#### TASK STATEMENT
Could you retype every line below exactly, omitting the images?

[Opening EXERCISE INPUTS section]

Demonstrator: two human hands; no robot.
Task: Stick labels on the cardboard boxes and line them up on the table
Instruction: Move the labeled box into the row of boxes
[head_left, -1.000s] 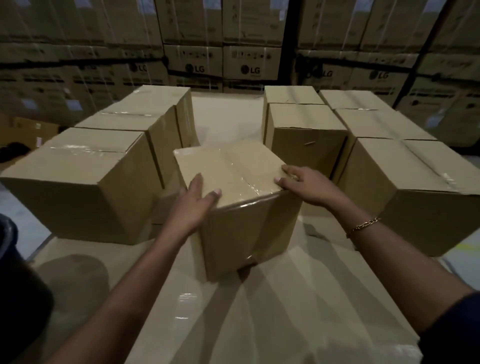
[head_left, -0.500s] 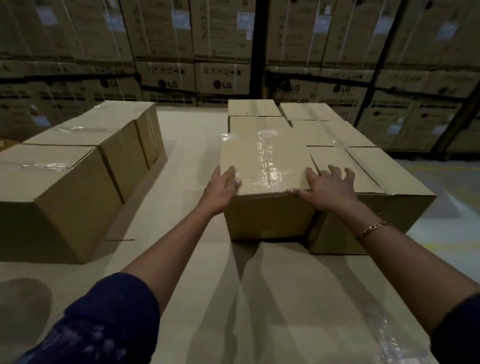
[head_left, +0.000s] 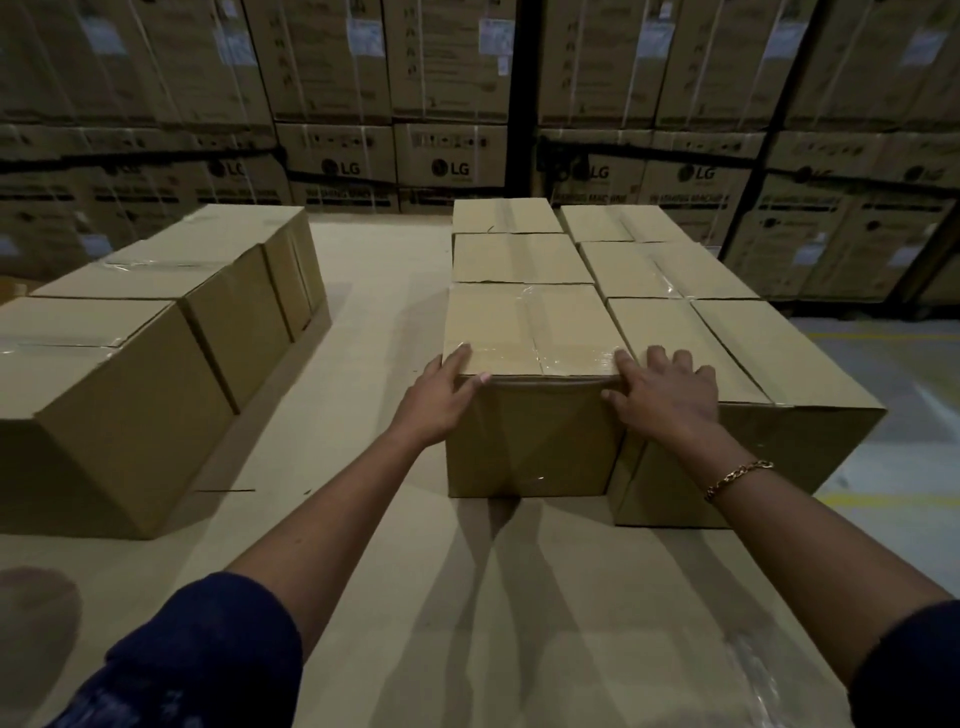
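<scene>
Cardboard, tape-sealed, the front box (head_left: 530, 338) sits at twelve o'clock on the table (head_left: 415, 597). The left hand (head_left: 444, 397) and right hand (head_left: 670, 397) press its near corners with fingers straight, gripping nothing, probably squaring it against its three-o'clock neighbour box (head_left: 753, 364); no label is discernible.

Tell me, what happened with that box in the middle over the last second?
The taped box was pushed away from the person and rightward, turned square, and now sits flush beside the right-hand boxes. The left hand and right hand stayed at its near top corners. The boxes on the left look unchanged.
</scene>
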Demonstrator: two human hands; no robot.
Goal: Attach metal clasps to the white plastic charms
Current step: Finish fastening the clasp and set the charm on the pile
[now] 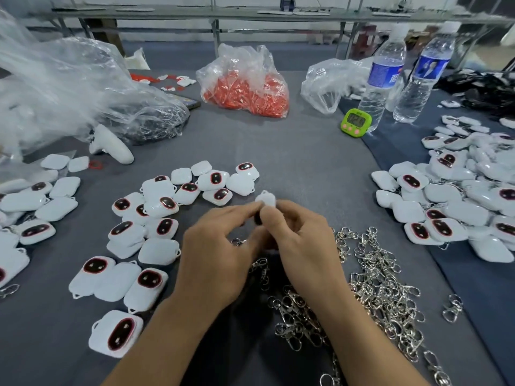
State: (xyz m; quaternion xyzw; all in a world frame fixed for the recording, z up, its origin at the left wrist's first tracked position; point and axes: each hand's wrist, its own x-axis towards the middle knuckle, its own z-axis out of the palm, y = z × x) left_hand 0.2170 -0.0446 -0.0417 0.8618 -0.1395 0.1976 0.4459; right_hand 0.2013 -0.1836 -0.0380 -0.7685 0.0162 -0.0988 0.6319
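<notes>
1. Charm point(266, 200) under work: one white plastic piece, held above the middle of the table between the fingertips of both hands. Only its upper end shows, projecting up and away from the person. It is blurred, so its long axis cannot be determined.
2. Left hand point(220, 246): back uppermost, forearm entering from the lower edge. Thumb and forefinger are curled inward and pinch the charm from the left.
3. Right hand point(301, 240): back uppermost, fingers curled, fingertips pinching the same charm from the right. The two hands meet at the fingertips.
4. Silver ring point(237, 241): visible just under the left fingers. Whether it is held cannot be told.
5. Clasp heap point(376, 288): loose silver metal clasps, tangled, on the table under and to the right of the right forearm.
6. Loose charms point(156, 218): scattered flat to the left, some showing a dark red-rimmed oval. A larger charm pile point(459, 196) lies at far right.
7. Table point(292, 151): covered in grey cloth. Toward its far side lie a bag of red parts point(245, 84), a green timer point(356, 122), two water bottles point(381, 76) and a white controller point(111, 143).
8. Room: a metal-framed bench point(250, 12) runs across the background.
</notes>
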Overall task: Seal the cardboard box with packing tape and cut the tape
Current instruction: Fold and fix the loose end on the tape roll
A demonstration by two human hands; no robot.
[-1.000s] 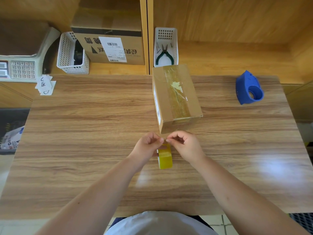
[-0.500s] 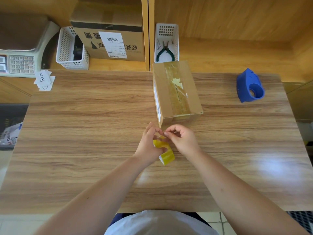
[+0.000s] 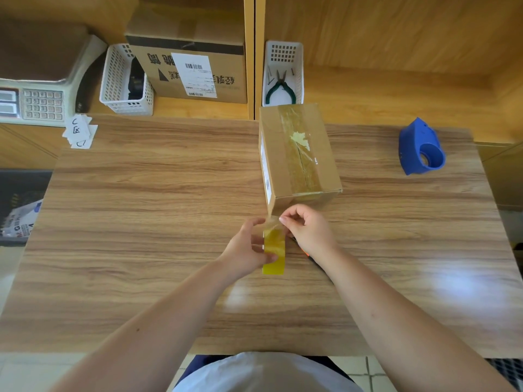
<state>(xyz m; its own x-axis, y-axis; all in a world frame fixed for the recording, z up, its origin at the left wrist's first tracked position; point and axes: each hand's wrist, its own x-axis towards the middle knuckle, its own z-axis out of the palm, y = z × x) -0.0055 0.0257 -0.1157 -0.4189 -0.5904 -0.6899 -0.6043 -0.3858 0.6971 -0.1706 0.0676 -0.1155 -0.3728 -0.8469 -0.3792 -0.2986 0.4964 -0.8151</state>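
Note:
A small brown cardboard box (image 3: 297,157) stands on the wooden table (image 3: 141,207), with old clear tape along its top seam. Just in front of its near face, my left hand (image 3: 246,247) holds a yellowish roll of packing tape (image 3: 274,253) upright on edge. My right hand (image 3: 308,230) pinches the loose tape end at the top of the roll, close to the box's lower front corner. A short clear strip is peeled between the two hands. A small orange-and-black object (image 3: 307,254) peeks out under my right wrist; most of it is hidden.
A blue tape dispenser (image 3: 421,148) lies at the table's right. On the shelf behind are a white basket with green pliers (image 3: 281,86), a larger labelled carton (image 3: 189,66), another white basket (image 3: 124,80) and a scale (image 3: 34,103). Paper slips (image 3: 79,131) lie at the far left corner.
Both hands lifted the tape roll from lying flat to upright and shifted toward the box. My right fingers have peeled the tape end up off the roll.

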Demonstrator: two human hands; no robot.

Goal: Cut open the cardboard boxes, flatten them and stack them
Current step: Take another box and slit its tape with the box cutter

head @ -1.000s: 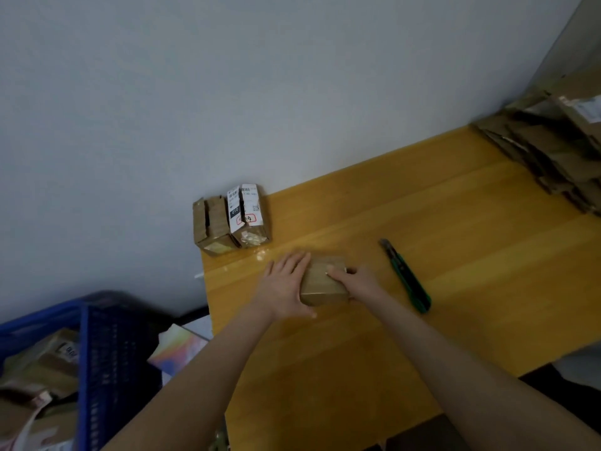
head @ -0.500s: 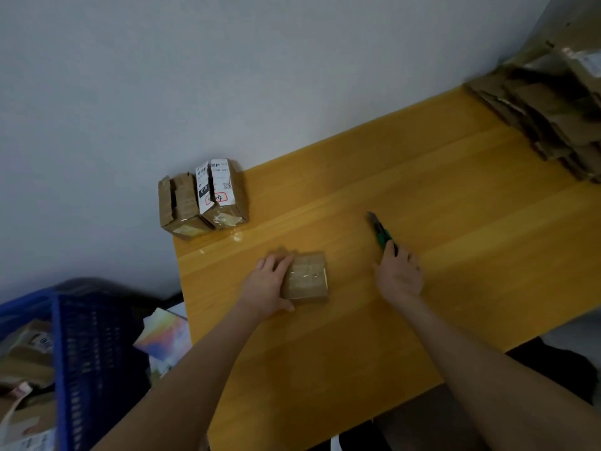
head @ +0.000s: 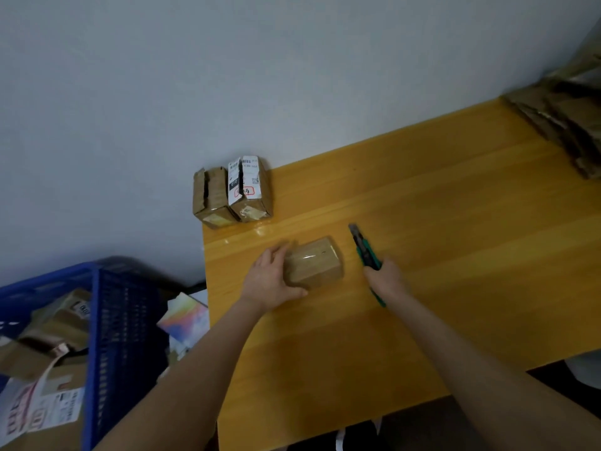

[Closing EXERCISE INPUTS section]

#### ANSWER AREA
Demonstrator: two human hands; no robot.
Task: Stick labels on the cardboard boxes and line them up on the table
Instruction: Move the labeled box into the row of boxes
[head_left, -1.000s] 
[head_left, -0.500s] 
[head_left, +0.000s] 
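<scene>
Cardboard, tape-sealed, the front box (head_left: 530, 338) sits at twelve o'clock on the table (head_left: 415, 597). The left hand (head_left: 444, 397) and right hand (head_left: 670, 397) press its near corners with fingers straight, gripping nothing, probably squaring it against its three-o'clock neighbour box (head_left: 753, 364); no label is discernible.

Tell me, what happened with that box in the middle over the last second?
The taped box was pushed away from the person and rightward, turned square, and now sits flush beside the right-hand boxes. The left hand and right hand stayed at its near top corners. The boxes on the left look unchanged.
</scene>
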Demonstrator: two human hands; no robot.
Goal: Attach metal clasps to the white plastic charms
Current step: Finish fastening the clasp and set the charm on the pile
[now] 
State: (xyz m; quaternion xyzw; all in a world frame fixed for the recording, z up, its origin at the left wrist's first tracked position; point and axes: each hand's wrist, its own x-axis towards the middle knuckle, its own z-axis out of the palm, y = z × x) left_hand 0.2170 -0.0446 -0.0417 0.8618 -0.1395 0.1976 0.4459; right_hand 0.2013 -0.1836 -0.0380 -0.7685 0.0162 -0.0988 0.6319
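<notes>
1. Charm point(266, 200) under work: one white plastic piece, held above the middle of the table between the fingertips of both hands. Only its upper end shows, projecting up and away from the person. It is blurred, so its long axis cannot be determined.
2. Left hand point(220, 246): back uppermost, forearm entering from the lower edge. Thumb and forefinger are curled inward and pinch the charm from the left.
3. Right hand point(301, 240): back uppermost, fingers curled, fingertips pinching the same charm from the right. The two hands meet at the fingertips.
4. Silver ring point(237, 241): visible just under the left fingers. Whether it is held cannot be told.
5. Clasp heap point(376, 288): loose silver metal clasps, tangled, on the table under and to the right of the right forearm.
6. Loose charms point(156, 218): scattered flat to the left, some showing a dark red-rimmed oval. A larger charm pile point(459, 196) lies at far right.
7. Table point(292, 151): covered in grey cloth. Toward its far side lie a bag of red parts point(245, 84), a green timer point(356, 122), two water bottles point(381, 76) and a white controller point(111, 143).
8. Room: a metal-framed bench point(250, 12) runs across the background.
</notes>
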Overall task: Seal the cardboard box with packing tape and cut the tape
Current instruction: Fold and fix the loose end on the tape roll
A demonstration by two human hands; no robot.
[-1.000s] 
[-0.500s] 
[+0.000s] 
<state>(xyz m; its own x-axis, y-axis; all in a world frame fixed for the recording, z up, its origin at the left wrist's first tracked position; point and axes: each hand's wrist, its own x-axis towards the middle knuckle, its own z-axis out of the palm, y = z × x) -0.0055 0.0257 -0.1157 -0.4189 -0.5904 -0.6899 -0.6043 -0.3858 0.6971 -0.1706 0.0676 -0.1155 -0.3728 -0.8469 -0.3792 -0.2986 0.4964 -0.8151</state>
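Note:
A small brown cardboard box (image 3: 297,157) stands on the wooden table (image 3: 141,207), with old clear tape along its top seam. Just in front of its near face, my left hand (image 3: 246,247) holds a yellowish roll of packing tape (image 3: 274,253) upright on edge. My right hand (image 3: 308,230) pinches the loose tape end at the top of the roll, close to the box's lower front corner. A short clear strip is peeled between the two hands. A small orange-and-black object (image 3: 307,254) peeks out under my right wrist; most of it is hidden.
A blue tape dispenser (image 3: 421,148) lies at the table's right. On the shelf behind are a white basket with green pliers (image 3: 281,86), a larger labelled carton (image 3: 189,66), another white basket (image 3: 124,80) and a scale (image 3: 34,103). Paper slips (image 3: 79,131) lie at the far left corner.
Both hands lifted the tape roll from lying flat to upright and shifted toward the box. My right fingers have peeled the tape end up off the roll.
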
Demonstrator: two human hands; no robot.

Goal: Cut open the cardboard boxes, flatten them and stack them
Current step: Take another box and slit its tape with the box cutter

head @ -1.000s: 
head @ -0.500s: 
head @ +0.000s: 

That completes the answer to the exercise.